[Date Prev][Date Next][Thread Prev][Thread Next][Date Index][Thread Index]
Re: [Pan-users] Filtering
From: |
Duncan |
Subject: |
Re: [Pan-users] Filtering |
Date: |
Fri, 16 Sep 2016 21:43:18 +0000 (UTC) |
User-agent: |
Pan/0.141 (Tarzan's Death; GIT 4e0db5ff8) |
DLSauers posted on Fri, 16 Sep 2016 14:18:38 +0000 as excerpted:
> In one particular group I haunt the alot of cruft gets crossposted in
> for non related topics...
>
> I heavily filter this group, but could probably gut down on adding
> filters daily and/or the existing ones if I could just get pan to filter
> out things.
>
> What I am after is something along...
>
> Lets say the group is x
>
> If the post has MORE than group X and contains *.politics.* etc... mark
> it -99999999999999999999999999999999999999999999999999999 or what ever..
>
> None of the options for scoring rules seems to allow this or work, the
> only way to filter this stuff is set up a lot of rules like
>
> contains Hillary contains Trump contains gay contains ......
>
> Just being able to if post is xposted to more than 1 group ie X mark it
> -9999 would nuke a lot of stuff....
>
> Or is pan not able to setup such advanced scoring filters via the GUI
> and/
> or otherwise????
>
> This group is rather problematic, and always has been.. It has the
> biggest fitlering/killfile and well the only filtering and killfil I've
> used on Usenet in 30+ years!
>
> Any hints on getting more advanced filtering done???

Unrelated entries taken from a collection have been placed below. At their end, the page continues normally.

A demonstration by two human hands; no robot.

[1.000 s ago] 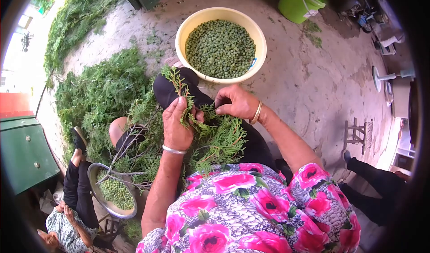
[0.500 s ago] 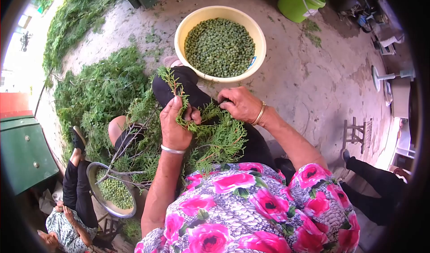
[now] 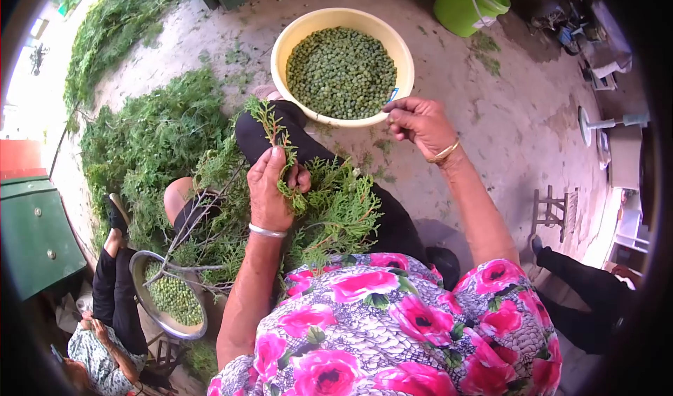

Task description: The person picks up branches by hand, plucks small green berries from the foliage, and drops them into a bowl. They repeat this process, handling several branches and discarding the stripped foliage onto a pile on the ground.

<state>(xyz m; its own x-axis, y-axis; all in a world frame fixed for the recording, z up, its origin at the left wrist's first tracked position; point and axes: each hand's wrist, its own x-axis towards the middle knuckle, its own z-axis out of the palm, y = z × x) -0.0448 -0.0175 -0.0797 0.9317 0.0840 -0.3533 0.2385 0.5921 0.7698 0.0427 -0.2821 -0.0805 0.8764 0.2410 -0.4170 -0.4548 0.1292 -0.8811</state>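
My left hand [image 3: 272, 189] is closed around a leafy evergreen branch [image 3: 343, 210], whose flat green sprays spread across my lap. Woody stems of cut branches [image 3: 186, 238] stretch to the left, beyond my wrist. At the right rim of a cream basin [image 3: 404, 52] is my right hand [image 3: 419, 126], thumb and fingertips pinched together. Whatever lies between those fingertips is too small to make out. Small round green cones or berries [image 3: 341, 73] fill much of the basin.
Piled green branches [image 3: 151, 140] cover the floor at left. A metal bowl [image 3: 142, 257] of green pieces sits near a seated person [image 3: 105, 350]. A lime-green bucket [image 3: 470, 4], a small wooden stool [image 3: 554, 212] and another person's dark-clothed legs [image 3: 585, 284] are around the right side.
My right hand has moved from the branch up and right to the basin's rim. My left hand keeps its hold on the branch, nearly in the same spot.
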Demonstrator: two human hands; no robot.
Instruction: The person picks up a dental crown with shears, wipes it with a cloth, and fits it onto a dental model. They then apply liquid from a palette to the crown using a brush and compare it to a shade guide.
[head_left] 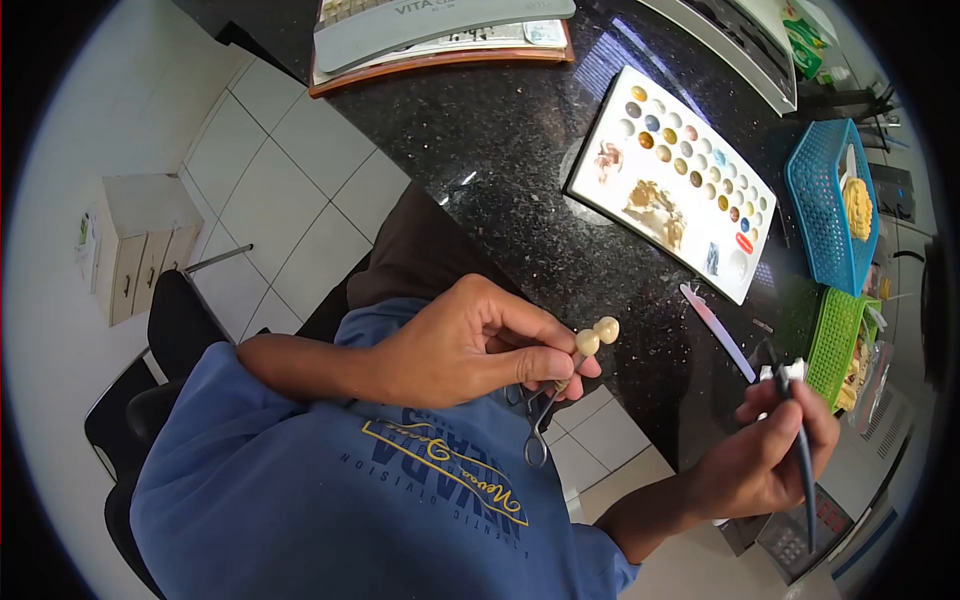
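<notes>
My left grip [455, 348] pinches forceps [539, 429], apparently keeping dental crowns [588, 343] exposed; my right grip [762, 452] pinches a brush [806, 478].

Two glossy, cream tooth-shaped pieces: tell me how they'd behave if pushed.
The two glossy, cream tooth-shaped pieces would probably feel slippery, given their shiny highlights. Their rounded outlines suggest they might roll or rock. Small beside the left hand, they're likely light.
</notes>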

First the general stuff, since you didn't indicate whether you knew this
already yet or not, but might, if you're a list regular, as I've posted
it here many times over the years, tho you likely won't otherwise unless
you've used the other clients previously and looked at the scorefile
itself, comparing it with that of the other clients.
Pan's scorefile format is in general a less advanced implementation of
SLRN's scorefile format (without the fancy stuff such as includes...):
http://slrn.sourceforge.net/docs/score.txt
... but with the case insensitivity (but not the other changes) of xnews
(my link for that one is dead, but slrn is primary, so it's not worth
trying to google or otherwise resurrect the xnews one).
Here's the abridged version of the format description I keep as comments
in my own scorefile:
% [newsgroup.*] wildcard (not regex) format (~ negates).
% header lines regex. (~ negates).
% Score conditions, single : and, double :: or.
% Expires: immed. below score if present.
% Leading % indicates comment
% Leading whitespace and blank lines ignored.
% Regex and newsgroup matches case insensitive with
% keyword:, sensitive with keyword=.
% Newsgroup change delimits section,
% Score delimits "rule", multiple rules per section allowed.
% Comment after score becomes rule "name".
% Score levels: <=-9999 kill, -9998 to -1 low,
% 0, 1 - 4999 med, 5000 - 9998 high, >=9999 watch
** EXCEPT: Unfortunately the last time I investigated, pan's scoring had
a bug, and would **NOT** do logical AND -- the single : was treated as OR
(::) regardless. Fortunately, most of my scoring (and I guess pretty
much anyone elses) is single-shot OR logic anyway, so that's not as big
of a deal as if OR logic were broken instead of AND, but it /does/ rather
kill a direct implementation of your AND test above... if the bug still
exists, which I suppose it does but haven't recently tested.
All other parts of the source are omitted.